- **Goal of the exercise**
Whenever a line in the material below contains "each", copy that line.

- **Supplied information**
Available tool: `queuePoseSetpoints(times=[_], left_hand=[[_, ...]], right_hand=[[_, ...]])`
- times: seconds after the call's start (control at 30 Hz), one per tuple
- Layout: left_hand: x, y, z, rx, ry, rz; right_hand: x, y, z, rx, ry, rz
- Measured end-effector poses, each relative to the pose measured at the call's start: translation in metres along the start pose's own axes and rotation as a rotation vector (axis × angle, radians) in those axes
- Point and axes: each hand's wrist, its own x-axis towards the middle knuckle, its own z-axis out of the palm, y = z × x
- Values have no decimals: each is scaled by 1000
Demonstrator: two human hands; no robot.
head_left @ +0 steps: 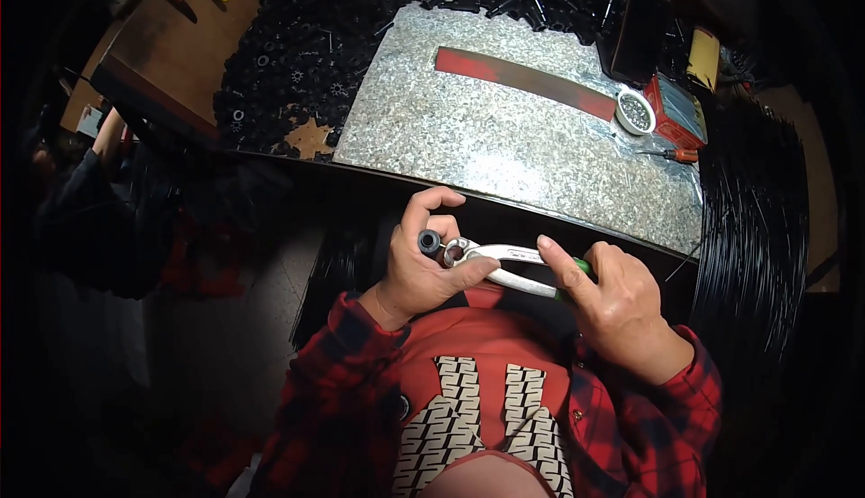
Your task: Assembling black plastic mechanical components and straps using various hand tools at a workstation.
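My left hand (416, 259) is closed round a small black cylindrical part (429, 241) with a hole in its end. Its thumb lies along the head of a pair of pincers (515, 253), whose curved silver jaws sit right beside the black part. My right hand (615, 292) grips the pincers by their green handles (581, 268), mostly hidden under the fingers. Both hands are in front of my chest, just off the near edge of a speckled stone slab (468, 155). Whether the jaws pinch the part cannot be made out.
A red-brown strip (523, 82) crosses the slab toward a white bowl of small metal pieces (635, 112), a red box (671, 110) and a screwdriver (680, 155). Heaped black parts (297, 56) lie behind and left. Long black rods (752, 219) hang at right. Another person's arm (108, 137) shows far left.
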Motion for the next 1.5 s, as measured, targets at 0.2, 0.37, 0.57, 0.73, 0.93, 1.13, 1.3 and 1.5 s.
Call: queuePoseSetpoints(times=[0.2,0.37,0.57,0.73,0.93,1.13,1.3,1.5], left_hand=[[4,-1,1,21,21,-48],[-1,-10,1,-184,47,-5],[17,26,-69,-359,287,291],[-30,156,-165,-450,393,734],[-66,183,-175,-6,495,903],[-60,89,-153,223,339,194],[-60,-65,-182,-53,118,-521],[-95,-184,-205,1119,45,-752]], right_hand=[[3,-8,3,87,-70,83],[5,-4,0,379,-218,123],[2,22,15,472,-81,240],[13,55,42,232,10,379],[26,76,67,0,37,336],[29,83,68,-1,75,300],[-17,102,50,-66,138,469],[-77,153,6,-462,94,739]])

- **Task result**
- Measured end-effector poses, each relative to the pose measured at the call's start: translation in metres along the start pose's own axes and rotation as a rotation vector (axis × angle, radians) in those axes
- Point and axes: each hand's wrist, its own x-axis towards the middle knuckle, its own z-axis out of the palm, y = z × x
- Values have no decimals: each is scaled by 1000

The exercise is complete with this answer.